Adding cluster getting stuck after Waiting for quorum...OK

sheshman

Member
Jan 16, 2023
56
4
13
Hi,

Both nodes are 8.0.3 and fully updated, trying to create cluster through cli but each time it's getting stuck Waiting for quorum...OK.

I've waited over 2 hours to see if it needs time to complete :) but it wasn't the case.

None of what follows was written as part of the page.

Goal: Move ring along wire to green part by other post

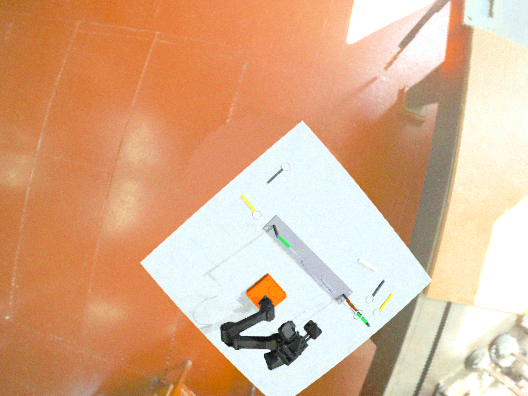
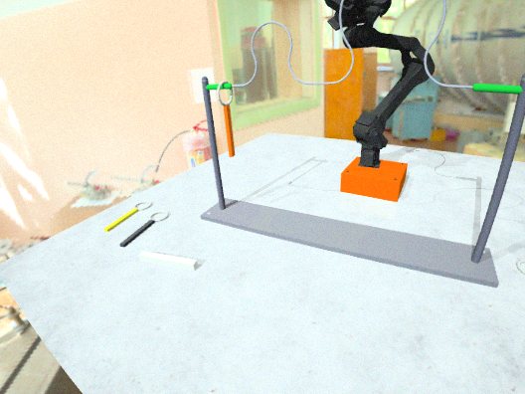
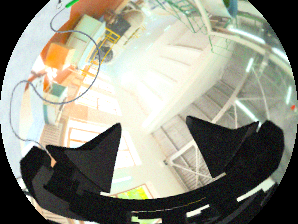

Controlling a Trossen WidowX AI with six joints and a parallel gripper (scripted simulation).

When i terminate cluster with :
Code:
systemctl stop pve-cluster
systemctl stop corosync
pmxcfs -l
rm /etc/pve/corosync.conf
rm -r /etc/corosync/*
killall pmxcfs
systemctl start pve-cluster
pvecm delnode oldnode
rm /var/lib/corosync/*
it's exiting the process (obviously) :)

--All nodes can ping eachother(both ip and fqdn)
--All nodes can ssh to eachother(both ip and fqdn)
--Nodes are not behind NAT
--both node defined in /etc/hosts
--tried to create cluster with both ip and hostname ,result was the same

corosync.conf as below;
Code:
logging {
  debug: off
  to_syslog: yes
}

nodelist {
  node {
    name: helsinki
    nodeid: 1
    quorum_votes: 1
    ring0_addr: 65.21.27.202
  }
}

quorum {
  provider: corosync_votequorum
}

totem {
  cluster_name: egeclst012
  config_version: 1
  interface {
    linknumber: 0
  }
  ip_version: ipv4-6
  link_mode: passive
  secauth: on
  version: 2
}

i've created Syslog.txt with below command;
Code:
journalctl --since "2023-08-25 05:30" --until "2023-08-26 09:00" > /tmp/Syslog.txt
and attached to post

pveversion -v output as below;
Code:
proxmox-ve: 8.0.1 (running kernel: 6.2.16-3-pve)
pve-manager: 8.0.3 (running version: 8.0.3/bbf3993334bfa916)
pve-kernel-6.2: 8.0.2
pve-kernel-6.2.16-3-pve: 6.2.16-3
ceph-fuse: 17.2.6-pve1+3
corosync: 3.1.7-pve3
criu: 3.17.1-2
glusterfs-client: 10.3-5
ifupdown2: 3.2.0-1+pmx2
ksm-control-daemon: 1.4-1
libjs-extjs: 7.0.0-3
libknet1: 1.25-pve1
libproxmox-acme-perl: 1.4.6
libproxmox-backup-qemu0: 1.4.0
libproxmox-rs-perl: 0.3.0
libpve-access-control: 8.0.3
libpve-apiclient-perl: 3.3.1
libpve-common-perl: 8.0.5
libpve-guest-common-perl: 5.0.3
libpve-http-server-perl: 5.0.3
libpve-rs-perl: 0.8.3
libpve-storage-perl: 8.0.1
libspice-server1: 0.15.1-1
lvm2: 2.03.16-2
lxc-pve: 5.0.2-4
lxcfs: 5.0.3-pve3
novnc-pve: 1.4.0-2
proxmox-backup-client: 2.99.0-1
proxmox-backup-file-restore: 2.99.0-1
proxmox-kernel-helper: 8.0.2
proxmox-mail-forward: 0.1.1-1
proxmox-mini-journalreader: 1.4.0
proxmox-widget-toolkit: 4.0.5
pve-cluster: 8.0.1
pve-container: 5.0.3
pve-docs: 8.0.3
pve-edk2-firmware: 3.20230228-4
pve-firewall: 5.0.2
pve-firmware: 3.7-1
pve-ha-manager: 4.0.2
pve-i18n: 3.0.4
pve-qemu-kvm: 8.0.2-3
pve-xtermjs: 4.16.0-3
qemu-server: 8.0.6
smartmontools: 7.3-pve1
spiceterm: 3.3.0
swtpm: 0.8.0+pve1
vncterm: 1.8.0
zfsutils-linux: 2.1.12-pve1

I've tried every solution i found but no luck so far, any advice will be appreciated.
 

Attachments

Last edited:
Did you try adding the nodes via the webui?
Just to mention it, if you have a cluster of two severs, each time a server goes offline, the other one will go into no quorum / protective state, bc it does not know if it is the one thats offline or the other one, there are tons of post on this topic.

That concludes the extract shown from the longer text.